Pour rappel, il a été décidé, dans le cadre des mesures de protection contre le covid-19, que les personnes ne travaillant pas pour des secteurs prioritaires, les personnes vulnérables et les parents sans solution de garde pouvaient travailler à distance.

Il est de la responsabilité de l’employeur de fournir du travail aux membres du personnel travaillant depuis leur domicile, ainsi que les outils adéquats à son accomplissement, tels que l’accès à des bases de données, au matériel informatique, etc. Les collaboratrices et collaborateurs ne sauraient être tenu-e-s pour responsables de cette situation de pandémie et des effets que cette dernière a sur leur charge de travail. Il est contraire au droit du personnel de devoir compter les heures non travaillées dans ce contexte de crise, les heures travaillées doivent être considérées comme étant celles de l’horaire planifié (cycle horaire) habituel [1] .

Il est illégal de demander au personnel de diminuer son solde d’heures positives si la charge de travail s’atténue. Les heures non travaillées ne le sont pas par la faute du personnel, qui reste à disposition de l’employeur. La plupart des heures supplémentaires sont le fait de situations précises ou de problèmes structurels, comme le sous-effectif, par exemple. Le personnel avec un solde d’heures positives a fourni un effort supplémentaire pour répondre à des demandes de sa hiérarchie, ou alors selon un rythme particulier (scolaire, annualisé) bouleversé. Il doit pouvoir disposer de ces heures à un moment opportun.

Il n’est pas acceptable que l’Etat employeur oblige le personnel de tenir un décompte d’heures négatives et à éponger les soldes d’heures positives dans l’intention de combler des retards probables des services de l’administration lors de la reprise d’activité. Cela reviendrait, de fait, à imposer au personnel de faire des heures supplémentaires dès la levée du semi-confinement pour les collègues se retrouvant avec un solde horaire négatif à cause de télétravail impossible ou insuffisant. Le management lié aux « heures négatives » pour servir de variable d’ajustement horaire est inacceptable.

Que ce soit dans les services publics ou le secteur subventionné, les syndicats et les soussigné-e-s s’opposent à ce management « d’heures négatives » dans le contexte de la pandémie.

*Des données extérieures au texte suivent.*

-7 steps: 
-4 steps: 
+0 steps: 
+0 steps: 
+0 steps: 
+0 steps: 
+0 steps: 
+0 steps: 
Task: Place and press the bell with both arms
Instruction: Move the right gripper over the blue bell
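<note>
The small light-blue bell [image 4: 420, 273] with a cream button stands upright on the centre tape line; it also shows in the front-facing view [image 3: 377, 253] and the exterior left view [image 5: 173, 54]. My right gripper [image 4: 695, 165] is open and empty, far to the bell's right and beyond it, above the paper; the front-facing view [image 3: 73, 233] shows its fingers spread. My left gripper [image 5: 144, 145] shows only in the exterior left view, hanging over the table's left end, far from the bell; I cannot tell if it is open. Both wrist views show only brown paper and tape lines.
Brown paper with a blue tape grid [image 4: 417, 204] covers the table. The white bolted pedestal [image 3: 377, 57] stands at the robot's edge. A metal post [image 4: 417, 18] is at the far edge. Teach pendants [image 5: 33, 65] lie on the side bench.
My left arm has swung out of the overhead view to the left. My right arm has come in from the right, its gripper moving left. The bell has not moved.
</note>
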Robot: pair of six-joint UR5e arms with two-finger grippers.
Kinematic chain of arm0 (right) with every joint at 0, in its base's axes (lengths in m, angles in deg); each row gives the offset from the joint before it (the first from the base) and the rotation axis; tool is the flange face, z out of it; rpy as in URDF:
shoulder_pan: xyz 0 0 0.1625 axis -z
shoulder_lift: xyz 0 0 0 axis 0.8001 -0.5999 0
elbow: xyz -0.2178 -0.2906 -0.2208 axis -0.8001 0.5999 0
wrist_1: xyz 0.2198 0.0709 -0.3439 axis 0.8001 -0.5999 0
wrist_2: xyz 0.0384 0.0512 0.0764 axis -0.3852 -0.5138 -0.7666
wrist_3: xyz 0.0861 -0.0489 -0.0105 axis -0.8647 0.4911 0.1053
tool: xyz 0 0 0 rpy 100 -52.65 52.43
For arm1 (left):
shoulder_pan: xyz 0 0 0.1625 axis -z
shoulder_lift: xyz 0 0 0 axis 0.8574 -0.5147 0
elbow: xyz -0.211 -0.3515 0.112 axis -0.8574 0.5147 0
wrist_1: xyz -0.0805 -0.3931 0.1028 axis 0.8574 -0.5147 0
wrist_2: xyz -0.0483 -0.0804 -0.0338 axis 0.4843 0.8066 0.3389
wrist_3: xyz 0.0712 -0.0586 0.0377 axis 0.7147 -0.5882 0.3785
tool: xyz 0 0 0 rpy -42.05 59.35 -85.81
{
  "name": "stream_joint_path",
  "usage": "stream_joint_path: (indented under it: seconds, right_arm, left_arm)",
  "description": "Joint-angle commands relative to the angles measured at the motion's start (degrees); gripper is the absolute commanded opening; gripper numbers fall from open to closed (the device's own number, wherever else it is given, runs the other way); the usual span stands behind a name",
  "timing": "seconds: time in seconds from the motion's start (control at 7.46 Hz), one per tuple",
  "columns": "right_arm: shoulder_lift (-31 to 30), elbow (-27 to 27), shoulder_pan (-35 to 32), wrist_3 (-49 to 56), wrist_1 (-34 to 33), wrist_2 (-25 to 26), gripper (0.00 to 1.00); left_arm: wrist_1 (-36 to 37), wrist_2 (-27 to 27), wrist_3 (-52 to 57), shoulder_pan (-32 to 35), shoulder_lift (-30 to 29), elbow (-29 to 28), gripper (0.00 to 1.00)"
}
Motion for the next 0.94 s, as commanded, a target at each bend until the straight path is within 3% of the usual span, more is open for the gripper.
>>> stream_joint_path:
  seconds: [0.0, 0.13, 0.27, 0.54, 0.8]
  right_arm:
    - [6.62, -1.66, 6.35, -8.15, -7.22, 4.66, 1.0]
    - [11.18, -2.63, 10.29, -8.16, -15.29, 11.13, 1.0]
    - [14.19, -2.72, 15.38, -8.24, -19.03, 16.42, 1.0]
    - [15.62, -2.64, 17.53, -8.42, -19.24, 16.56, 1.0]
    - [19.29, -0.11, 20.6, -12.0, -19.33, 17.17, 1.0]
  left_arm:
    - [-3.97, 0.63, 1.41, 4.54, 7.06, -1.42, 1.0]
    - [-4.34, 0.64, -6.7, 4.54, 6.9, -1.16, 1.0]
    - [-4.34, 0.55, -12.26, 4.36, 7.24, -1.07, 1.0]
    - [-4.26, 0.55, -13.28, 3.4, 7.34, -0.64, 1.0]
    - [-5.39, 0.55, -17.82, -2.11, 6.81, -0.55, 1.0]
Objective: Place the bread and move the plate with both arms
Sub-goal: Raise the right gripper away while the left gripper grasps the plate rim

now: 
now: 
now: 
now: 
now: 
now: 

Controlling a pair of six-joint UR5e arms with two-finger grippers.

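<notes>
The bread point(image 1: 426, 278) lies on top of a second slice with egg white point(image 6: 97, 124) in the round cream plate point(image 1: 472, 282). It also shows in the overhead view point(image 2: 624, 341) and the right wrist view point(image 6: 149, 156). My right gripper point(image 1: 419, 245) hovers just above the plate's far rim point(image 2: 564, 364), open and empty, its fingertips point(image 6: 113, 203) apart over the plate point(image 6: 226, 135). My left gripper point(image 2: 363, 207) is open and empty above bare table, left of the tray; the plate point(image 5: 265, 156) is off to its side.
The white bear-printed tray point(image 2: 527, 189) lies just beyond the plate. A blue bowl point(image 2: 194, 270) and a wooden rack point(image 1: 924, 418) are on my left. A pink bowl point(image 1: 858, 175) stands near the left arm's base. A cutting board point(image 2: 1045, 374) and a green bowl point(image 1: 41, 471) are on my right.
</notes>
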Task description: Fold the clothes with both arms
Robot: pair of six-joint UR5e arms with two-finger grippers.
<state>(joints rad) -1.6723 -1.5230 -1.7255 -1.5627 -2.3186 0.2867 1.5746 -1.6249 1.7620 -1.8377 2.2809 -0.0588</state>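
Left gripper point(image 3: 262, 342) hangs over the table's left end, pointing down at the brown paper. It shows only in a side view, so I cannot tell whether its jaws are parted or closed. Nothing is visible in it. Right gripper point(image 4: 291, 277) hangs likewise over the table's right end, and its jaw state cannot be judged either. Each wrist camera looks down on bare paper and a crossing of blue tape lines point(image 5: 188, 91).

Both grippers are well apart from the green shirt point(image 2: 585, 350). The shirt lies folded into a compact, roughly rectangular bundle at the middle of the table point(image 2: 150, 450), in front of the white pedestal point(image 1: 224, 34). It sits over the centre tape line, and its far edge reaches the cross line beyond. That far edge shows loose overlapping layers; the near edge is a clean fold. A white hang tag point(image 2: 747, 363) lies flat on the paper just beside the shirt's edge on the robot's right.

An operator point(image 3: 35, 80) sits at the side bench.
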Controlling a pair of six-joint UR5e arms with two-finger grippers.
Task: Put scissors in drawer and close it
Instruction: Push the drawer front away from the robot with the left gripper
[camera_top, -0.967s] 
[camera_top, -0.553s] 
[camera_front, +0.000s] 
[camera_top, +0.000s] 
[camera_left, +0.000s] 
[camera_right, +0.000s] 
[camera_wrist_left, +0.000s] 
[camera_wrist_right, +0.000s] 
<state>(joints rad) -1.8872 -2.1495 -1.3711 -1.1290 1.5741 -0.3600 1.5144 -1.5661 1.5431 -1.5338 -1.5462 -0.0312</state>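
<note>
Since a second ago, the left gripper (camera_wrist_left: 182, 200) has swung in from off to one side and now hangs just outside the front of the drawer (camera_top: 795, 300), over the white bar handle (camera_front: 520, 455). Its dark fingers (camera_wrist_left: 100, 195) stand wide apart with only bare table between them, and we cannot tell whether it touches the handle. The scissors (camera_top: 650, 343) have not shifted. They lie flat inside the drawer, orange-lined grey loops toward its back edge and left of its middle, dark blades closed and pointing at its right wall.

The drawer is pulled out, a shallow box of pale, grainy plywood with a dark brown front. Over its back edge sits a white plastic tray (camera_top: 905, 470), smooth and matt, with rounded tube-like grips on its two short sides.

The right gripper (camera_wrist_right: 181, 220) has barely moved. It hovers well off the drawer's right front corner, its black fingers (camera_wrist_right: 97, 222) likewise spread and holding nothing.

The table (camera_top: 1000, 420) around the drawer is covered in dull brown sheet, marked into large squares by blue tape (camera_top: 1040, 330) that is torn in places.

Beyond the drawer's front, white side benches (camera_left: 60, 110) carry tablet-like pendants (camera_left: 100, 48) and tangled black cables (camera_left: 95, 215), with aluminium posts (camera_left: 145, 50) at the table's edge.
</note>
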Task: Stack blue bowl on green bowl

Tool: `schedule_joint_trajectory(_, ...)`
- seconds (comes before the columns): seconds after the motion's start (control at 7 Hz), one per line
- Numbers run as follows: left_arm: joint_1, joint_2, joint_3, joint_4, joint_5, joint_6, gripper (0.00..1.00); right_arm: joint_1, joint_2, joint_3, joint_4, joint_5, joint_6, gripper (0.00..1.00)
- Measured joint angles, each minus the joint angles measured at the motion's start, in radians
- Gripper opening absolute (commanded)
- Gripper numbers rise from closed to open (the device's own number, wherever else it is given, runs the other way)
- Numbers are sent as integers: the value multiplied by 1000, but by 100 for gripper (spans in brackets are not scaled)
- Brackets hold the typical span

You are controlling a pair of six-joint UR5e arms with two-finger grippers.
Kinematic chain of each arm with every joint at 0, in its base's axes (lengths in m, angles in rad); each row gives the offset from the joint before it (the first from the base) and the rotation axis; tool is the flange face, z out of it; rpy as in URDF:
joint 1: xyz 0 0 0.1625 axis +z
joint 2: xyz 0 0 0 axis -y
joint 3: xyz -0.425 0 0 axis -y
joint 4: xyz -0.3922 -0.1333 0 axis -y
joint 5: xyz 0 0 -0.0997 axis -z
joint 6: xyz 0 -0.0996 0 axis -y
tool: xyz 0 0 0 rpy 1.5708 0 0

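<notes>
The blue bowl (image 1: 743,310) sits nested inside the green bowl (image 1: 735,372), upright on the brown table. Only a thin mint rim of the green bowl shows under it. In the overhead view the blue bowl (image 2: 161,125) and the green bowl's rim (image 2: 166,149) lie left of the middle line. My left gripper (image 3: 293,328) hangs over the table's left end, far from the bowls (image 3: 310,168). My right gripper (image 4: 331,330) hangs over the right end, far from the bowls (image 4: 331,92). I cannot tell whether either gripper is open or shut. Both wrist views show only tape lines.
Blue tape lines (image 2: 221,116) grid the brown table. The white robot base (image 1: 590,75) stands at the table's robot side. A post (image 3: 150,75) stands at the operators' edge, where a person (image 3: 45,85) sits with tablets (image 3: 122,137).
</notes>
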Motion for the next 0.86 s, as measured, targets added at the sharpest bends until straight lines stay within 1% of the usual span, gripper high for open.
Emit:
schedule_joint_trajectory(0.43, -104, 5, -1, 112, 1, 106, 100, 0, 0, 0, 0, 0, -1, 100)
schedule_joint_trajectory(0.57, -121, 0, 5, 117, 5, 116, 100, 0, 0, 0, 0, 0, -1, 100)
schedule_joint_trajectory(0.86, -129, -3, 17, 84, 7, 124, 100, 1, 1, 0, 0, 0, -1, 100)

Le personnel soussigné demande :

1. Qu’il n’y ait pas de comptage des heures non travaillées diminuant le solde d’heures positives travaillées avant l’entrée en vigueur des mesures covid-19 pour le personnel qui ne peut pas se rendre sur son lieu de travail ou qui a peu de travail (en raison de fermeture du service, de télétravail insuffisant, d’outil de travail manquant, de fonction non adaptée au télétravail, parce que la personne est vulnérable ou occupée par la garde d’enfants, etc.) ;
2. Que les soldes d’heures positives demeurent reconnus lors d’un retour au travail ;
3. Que les heures travaillées soient considérées comme étant celles de l’horaire de travail habituel ;
4. Que les organisations du personnel puissent négocier ces questions horaires et, qu’en tous les cas, la commission paritaire des statuts soit également saisie et consultée.

Téléchargez ici la pétition à imprimer et faire signer
Signez la pétition en ligne !

Merci de faire tourner largement auprès de vos collègues et dans vos réseaux !

[1] Dans les secteurs privés, le personnel sans solution de garde à accès aux APG et aux RHT si l’employeur ne peut fournir du travail.